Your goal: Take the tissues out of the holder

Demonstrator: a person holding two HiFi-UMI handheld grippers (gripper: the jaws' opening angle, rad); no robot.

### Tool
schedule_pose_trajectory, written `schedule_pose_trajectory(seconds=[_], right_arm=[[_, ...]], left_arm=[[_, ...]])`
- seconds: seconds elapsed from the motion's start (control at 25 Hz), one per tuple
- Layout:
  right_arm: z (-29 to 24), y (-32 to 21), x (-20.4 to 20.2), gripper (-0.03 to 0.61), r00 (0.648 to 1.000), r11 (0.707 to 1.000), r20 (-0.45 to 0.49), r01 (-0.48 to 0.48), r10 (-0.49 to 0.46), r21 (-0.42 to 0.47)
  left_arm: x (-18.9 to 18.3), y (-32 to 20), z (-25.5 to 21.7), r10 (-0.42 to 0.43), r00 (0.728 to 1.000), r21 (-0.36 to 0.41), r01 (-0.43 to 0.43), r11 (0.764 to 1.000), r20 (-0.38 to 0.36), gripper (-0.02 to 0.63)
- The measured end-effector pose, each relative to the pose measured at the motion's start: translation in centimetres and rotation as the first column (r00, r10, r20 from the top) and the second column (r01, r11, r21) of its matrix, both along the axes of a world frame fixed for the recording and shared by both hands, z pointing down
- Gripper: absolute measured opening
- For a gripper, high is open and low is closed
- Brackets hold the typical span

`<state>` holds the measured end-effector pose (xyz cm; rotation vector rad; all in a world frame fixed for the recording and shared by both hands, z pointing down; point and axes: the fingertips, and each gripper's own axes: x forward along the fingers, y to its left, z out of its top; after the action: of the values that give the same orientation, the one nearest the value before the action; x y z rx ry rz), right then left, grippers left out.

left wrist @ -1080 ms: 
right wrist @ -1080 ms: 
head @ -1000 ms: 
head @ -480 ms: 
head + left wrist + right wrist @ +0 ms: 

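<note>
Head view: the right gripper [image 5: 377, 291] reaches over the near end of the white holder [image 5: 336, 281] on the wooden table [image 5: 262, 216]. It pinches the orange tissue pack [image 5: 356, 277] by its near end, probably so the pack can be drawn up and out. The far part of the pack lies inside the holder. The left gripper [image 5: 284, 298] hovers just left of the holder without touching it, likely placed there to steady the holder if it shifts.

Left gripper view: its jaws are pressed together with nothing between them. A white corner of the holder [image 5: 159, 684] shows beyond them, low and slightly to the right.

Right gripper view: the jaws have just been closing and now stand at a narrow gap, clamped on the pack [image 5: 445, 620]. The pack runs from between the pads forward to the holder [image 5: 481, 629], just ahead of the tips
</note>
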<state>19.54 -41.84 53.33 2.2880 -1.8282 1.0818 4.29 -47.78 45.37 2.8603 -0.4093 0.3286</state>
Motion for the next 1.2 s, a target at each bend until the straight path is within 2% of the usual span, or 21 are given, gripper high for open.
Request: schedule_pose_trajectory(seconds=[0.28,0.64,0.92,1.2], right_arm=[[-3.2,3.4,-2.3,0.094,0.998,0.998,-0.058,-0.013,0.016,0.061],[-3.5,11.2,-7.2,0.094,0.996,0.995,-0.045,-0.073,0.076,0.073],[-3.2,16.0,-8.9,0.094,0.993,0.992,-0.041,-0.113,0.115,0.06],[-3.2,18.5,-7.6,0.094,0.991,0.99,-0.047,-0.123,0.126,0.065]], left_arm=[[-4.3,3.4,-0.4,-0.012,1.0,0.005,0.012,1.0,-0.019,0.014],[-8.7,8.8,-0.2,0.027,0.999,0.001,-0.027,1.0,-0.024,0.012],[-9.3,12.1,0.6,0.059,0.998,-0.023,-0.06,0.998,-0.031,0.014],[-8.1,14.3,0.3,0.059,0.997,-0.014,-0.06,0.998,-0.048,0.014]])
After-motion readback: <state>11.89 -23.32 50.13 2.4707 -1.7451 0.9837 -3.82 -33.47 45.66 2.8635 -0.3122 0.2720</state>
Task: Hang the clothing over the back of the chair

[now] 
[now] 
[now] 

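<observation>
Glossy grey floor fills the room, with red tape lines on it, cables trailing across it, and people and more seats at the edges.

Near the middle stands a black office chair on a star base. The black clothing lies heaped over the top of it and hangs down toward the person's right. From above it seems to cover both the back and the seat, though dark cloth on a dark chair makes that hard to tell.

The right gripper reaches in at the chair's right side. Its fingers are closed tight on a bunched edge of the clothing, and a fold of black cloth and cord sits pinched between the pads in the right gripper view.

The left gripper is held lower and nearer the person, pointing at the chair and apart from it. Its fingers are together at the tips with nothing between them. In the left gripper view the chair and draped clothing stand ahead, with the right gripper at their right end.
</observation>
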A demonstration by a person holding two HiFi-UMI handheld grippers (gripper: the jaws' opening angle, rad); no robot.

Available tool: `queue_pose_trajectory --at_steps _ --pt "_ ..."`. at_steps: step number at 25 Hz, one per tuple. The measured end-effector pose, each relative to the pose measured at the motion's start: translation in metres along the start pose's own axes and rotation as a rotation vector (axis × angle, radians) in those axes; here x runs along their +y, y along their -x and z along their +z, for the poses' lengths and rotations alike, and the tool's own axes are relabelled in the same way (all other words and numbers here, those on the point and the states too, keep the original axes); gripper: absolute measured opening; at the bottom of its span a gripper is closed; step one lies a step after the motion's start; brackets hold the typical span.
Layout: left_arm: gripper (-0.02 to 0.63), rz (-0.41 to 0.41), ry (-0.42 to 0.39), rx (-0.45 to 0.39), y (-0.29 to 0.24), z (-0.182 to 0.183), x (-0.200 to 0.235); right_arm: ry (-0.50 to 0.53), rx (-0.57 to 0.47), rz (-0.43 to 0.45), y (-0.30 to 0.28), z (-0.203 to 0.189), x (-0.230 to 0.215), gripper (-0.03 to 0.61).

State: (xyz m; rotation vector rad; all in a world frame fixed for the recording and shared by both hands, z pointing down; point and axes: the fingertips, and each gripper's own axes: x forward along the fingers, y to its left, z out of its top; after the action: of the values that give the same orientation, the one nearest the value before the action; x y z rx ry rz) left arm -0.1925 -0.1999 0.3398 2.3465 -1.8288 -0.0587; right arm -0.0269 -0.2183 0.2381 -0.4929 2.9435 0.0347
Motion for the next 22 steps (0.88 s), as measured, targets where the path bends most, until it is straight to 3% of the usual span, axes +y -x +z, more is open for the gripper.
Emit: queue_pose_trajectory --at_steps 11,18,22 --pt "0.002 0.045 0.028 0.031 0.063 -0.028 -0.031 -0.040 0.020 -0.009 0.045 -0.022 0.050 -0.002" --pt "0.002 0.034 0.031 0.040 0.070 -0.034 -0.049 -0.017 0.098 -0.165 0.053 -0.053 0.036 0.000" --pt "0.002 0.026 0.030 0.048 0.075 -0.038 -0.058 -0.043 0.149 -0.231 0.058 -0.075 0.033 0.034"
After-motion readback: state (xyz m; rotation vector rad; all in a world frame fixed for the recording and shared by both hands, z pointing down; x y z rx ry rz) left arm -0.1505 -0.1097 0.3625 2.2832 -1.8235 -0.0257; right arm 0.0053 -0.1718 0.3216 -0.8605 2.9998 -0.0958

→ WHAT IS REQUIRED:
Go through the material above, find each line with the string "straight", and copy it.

→ EXERCISE ANSWER:
Motion for the next 1.2 s, a target at each bend until the straight path is within 2% of the usual span, or 21 are given, gripper high for open.
Motion for the next 22 steps (0.88 s), as measured, targets where the path bends most, until it is straight to 3% of the usual span, axes +y -x +z, more is open for the gripper.

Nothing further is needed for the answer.